At New York’s Museum of Modern Art, the BFI and MoMA will jointly present Making Faces on Film: a collaboration with BFI Black Star, a programme of films and events exploring black representation in cinema.

10 April 2017

Dirty Gertie from Harlem U.S.A. (1946)

Following last year’s blockbuster BFI Black Star season, the BFI has joined forces with New York’s Museum of Modern Art (MoMA) to present Making Faces on Film: a collaboration with BFI Black Star, a programme of films and events exploring how images of blackness have been constructed and challenged on screen.

With screenings of landmark films such as Carmen Jones (1954) and Bush Mama (1975), the series runs from 18-26 April and celebrates a range of influential figures, from Hollywood icons like Lena Horne and Sidney Poitier to independent trailblazers like Spencer Williams and Marlon Riggs.

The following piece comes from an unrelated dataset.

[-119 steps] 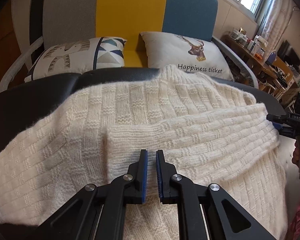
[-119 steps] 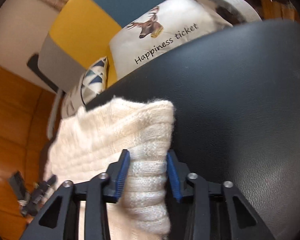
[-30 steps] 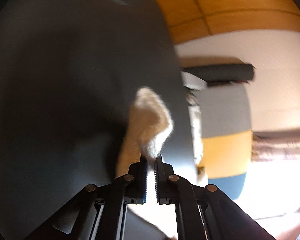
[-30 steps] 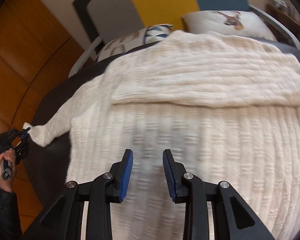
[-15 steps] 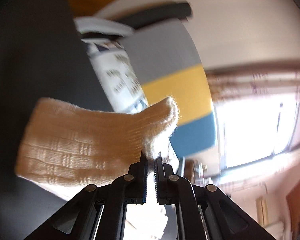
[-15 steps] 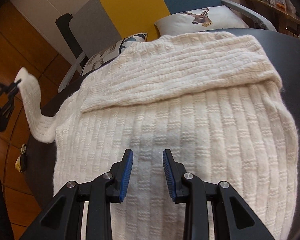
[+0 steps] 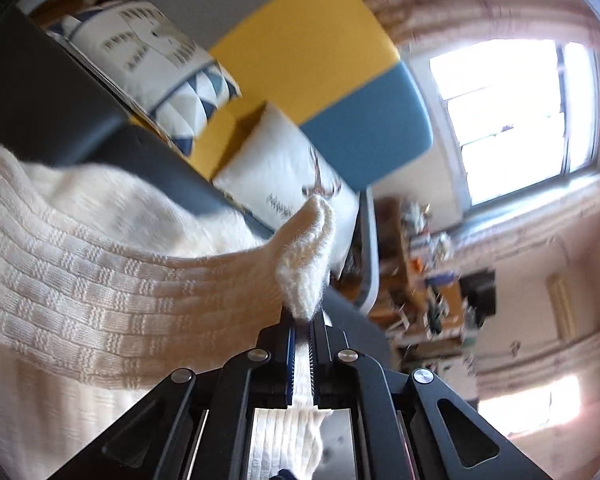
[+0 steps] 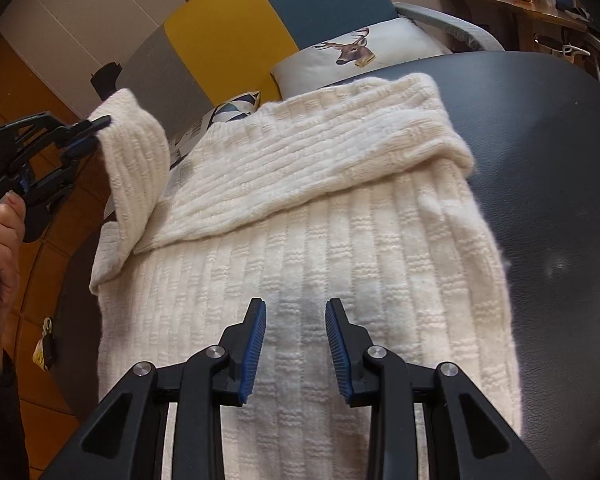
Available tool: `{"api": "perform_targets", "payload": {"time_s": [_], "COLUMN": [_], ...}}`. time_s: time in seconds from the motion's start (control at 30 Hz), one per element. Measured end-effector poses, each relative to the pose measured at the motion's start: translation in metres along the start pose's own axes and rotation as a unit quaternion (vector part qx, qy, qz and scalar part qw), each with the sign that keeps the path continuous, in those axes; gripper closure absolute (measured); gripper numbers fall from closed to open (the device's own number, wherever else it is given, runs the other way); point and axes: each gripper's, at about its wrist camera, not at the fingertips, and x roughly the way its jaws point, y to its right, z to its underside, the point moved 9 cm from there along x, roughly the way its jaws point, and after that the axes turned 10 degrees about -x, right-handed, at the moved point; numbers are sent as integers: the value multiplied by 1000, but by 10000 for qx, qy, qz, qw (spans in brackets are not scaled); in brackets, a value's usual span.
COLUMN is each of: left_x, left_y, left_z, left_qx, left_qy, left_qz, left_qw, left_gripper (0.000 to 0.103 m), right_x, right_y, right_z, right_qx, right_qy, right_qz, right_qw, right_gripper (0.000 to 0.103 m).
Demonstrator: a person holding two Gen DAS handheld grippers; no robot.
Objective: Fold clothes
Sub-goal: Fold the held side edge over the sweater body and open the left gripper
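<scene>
The left gripper (image 7: 300, 354), clamped on the sleeve cuff (image 7: 306, 256), has lifted it toward 10 o'clock of the sweater (image 8: 320, 260), probably folding inward; right gripper (image 8: 296, 344) hovers wide open.

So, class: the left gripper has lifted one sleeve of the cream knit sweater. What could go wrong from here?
1. The left gripper pinches only the cuff tip of the lifted sleeve; it may slip free.
2. The open right gripper pins nothing, so pulling could drag the cream knit sweater and disturb the folded sleeve.
</scene>
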Motion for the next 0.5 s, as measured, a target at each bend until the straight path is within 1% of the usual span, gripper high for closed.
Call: {"api": "perform_targets", "payload": {"time_s": [0.13,0.23,0.33,0.4,0.5], "left_x": [30,50,74,82,90], "left_y": [5,-1,-16,-24,-33], "left_z": [27,43,49,56,64], "left_qx": [316,506,544,593,679], "left_qy": [-244,-408,-585,-726,-914], "left_qz": [-290,-559,-782,-911,-1044], "left_qw": [9988,9963,9937,9914,9880], "left_gripper": [97,97,97,97,96], "right_x": [0,1,3,6,10], "right_y": [5,7,6,4,-3], "right_z": [0,-2,-7,-11,-22], "right_qx": [-26,-41,-29,-34,-58], "right_qy": [-29,-41,-44,-53,-22], "right_qz": [22,24,7,-36,-209], "right_qw": [10000,10000,10000,10000,9998], "right_gripper": [72,72,72,72,72]}}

Films from both Hollywood and outside the mainstream will highlight the vibrancy of black representation in cinema, which has thrived against a backdrop of industry constraints and structural racism.

Kicking things off in an opening event on 17 April, Brooklyn-based filmmaker Ja’Tovia Gary will present a selection of her short film work, which tackles themes of blackness and femininity. She will also be showing an excerpt from her upcoming feature, The Evidence of Things Not Seen.

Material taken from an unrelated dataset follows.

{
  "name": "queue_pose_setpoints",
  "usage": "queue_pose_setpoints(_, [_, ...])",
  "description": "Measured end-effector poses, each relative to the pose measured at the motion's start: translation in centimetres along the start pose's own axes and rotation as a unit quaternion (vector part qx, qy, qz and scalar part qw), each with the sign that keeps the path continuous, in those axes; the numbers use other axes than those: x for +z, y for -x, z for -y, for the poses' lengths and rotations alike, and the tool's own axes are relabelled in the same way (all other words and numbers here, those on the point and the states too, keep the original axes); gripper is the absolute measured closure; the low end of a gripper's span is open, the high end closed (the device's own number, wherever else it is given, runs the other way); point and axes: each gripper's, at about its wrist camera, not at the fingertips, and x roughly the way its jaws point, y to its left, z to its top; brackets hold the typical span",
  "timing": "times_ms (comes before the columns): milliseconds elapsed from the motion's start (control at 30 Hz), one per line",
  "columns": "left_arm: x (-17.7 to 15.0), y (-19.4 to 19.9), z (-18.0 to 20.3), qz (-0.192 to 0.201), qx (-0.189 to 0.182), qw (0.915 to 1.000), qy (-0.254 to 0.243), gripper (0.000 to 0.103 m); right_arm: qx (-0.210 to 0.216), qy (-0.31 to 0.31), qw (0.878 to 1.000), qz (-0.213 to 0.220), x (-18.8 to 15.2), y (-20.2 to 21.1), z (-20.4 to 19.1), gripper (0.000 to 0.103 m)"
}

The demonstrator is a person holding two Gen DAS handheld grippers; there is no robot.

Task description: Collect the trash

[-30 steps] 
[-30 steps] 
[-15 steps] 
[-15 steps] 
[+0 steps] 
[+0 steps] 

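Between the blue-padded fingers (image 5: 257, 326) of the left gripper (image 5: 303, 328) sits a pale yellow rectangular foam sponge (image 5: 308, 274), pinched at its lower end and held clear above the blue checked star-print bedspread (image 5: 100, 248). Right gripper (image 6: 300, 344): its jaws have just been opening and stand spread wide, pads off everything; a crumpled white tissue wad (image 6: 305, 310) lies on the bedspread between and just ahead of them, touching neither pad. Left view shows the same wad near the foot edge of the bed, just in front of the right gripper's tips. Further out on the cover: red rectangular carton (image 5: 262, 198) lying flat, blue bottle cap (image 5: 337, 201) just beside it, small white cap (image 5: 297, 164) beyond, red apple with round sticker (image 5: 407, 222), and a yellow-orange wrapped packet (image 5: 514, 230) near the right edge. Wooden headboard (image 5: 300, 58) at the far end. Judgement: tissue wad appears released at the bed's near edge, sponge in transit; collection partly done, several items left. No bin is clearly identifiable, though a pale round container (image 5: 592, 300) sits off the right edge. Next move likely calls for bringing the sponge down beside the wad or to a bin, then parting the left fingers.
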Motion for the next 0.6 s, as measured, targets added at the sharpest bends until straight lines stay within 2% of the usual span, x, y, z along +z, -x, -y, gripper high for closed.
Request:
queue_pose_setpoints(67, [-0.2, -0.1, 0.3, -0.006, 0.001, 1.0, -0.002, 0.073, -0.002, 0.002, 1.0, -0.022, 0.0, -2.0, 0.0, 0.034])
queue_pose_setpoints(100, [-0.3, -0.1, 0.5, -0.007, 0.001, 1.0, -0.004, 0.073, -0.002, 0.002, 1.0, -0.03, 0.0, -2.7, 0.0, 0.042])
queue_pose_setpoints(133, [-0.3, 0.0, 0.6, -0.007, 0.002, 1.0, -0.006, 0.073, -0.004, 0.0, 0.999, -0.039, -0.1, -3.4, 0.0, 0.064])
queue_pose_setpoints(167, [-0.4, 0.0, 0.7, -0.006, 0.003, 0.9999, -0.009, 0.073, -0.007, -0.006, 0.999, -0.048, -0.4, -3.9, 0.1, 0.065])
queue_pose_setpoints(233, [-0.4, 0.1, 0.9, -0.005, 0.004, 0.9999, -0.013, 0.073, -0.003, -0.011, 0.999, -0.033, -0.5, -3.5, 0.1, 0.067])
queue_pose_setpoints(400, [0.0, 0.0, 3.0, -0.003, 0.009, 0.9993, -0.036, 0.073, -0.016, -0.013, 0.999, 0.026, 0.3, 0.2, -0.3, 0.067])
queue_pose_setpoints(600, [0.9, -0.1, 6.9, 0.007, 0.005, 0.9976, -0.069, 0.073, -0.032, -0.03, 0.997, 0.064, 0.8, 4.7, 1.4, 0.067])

Other films to be screened include the 1943 musical Stormy Weather, which features Lena Horne singing and dancing alongside the likes of Cab Calloway and the Nicholas Brothers; King Vidor’s groundbreaking 1929 film Hallelujah!, featuring early black star Nina Mae Mckinney; 1950s film noir No Way Out, starring a young Sidney Poitier; and the rare 1946 film Dirty Gertie from Harlem U.S.A., directed by pioneering African American actor, writer and director Spencer Williams.

Stormy Weather (1943)

MoMA will also welcome alto saxophonist Braxton Cook, who will perform a new, live score to accompany a screening of Oscar Micheaux’s 1925 classic drama Body and Soul, starring the great Paul Robeson in a demanding dual role as an escaped convict and his upstanding brother. Cook, accompanied by pianist Taber Gable, will also provide a live accompaniment to a rare showing of Lime Kiln Club Field Day (1913), the earliest known all-black-cast film, starring Bert Williams, the first black performer who could be described as an international pop star.

Inspired by both BFI Black Star and the ongoing MoMA exhibition Making Faces: Images of Exploitation and Empowerment in Cinema, the series has been co-curated by Ashley Clark, season programmer BFI Black Star, and Dessane Cassell, Joint Fellow, Department of Film, MoMA, and The Studio Museum in Harlem.

BFI Black Star, the UK’s biggest ever celebration of black on-screen talent, was a galvanising and significant project to work on,” says Ashley Clark, “and I am delighted to be teaming with MoMA on its next iteration. We hope to harness the power of cinema – both historical and contemporary – to celebrate black stardom, and provoke discussion about important themes of race and representation in our fraught modern climate.”

Dessane Cassell adds: “We’re thrilled to have an opportunity to further explore the themes presented in the galleries for the Making Faces exhibition. This collaboration will provide an exciting opportunity to examine and challenge historical constructions of blackness on screen, and we hope to also create a space for dialogue about the changing nature of representation today.”

Many of the themes of the series are also explored in Black Star – A BFI Compendium, a collection edited by James Bell, which will be available to purchase in the MoMA Bookstore.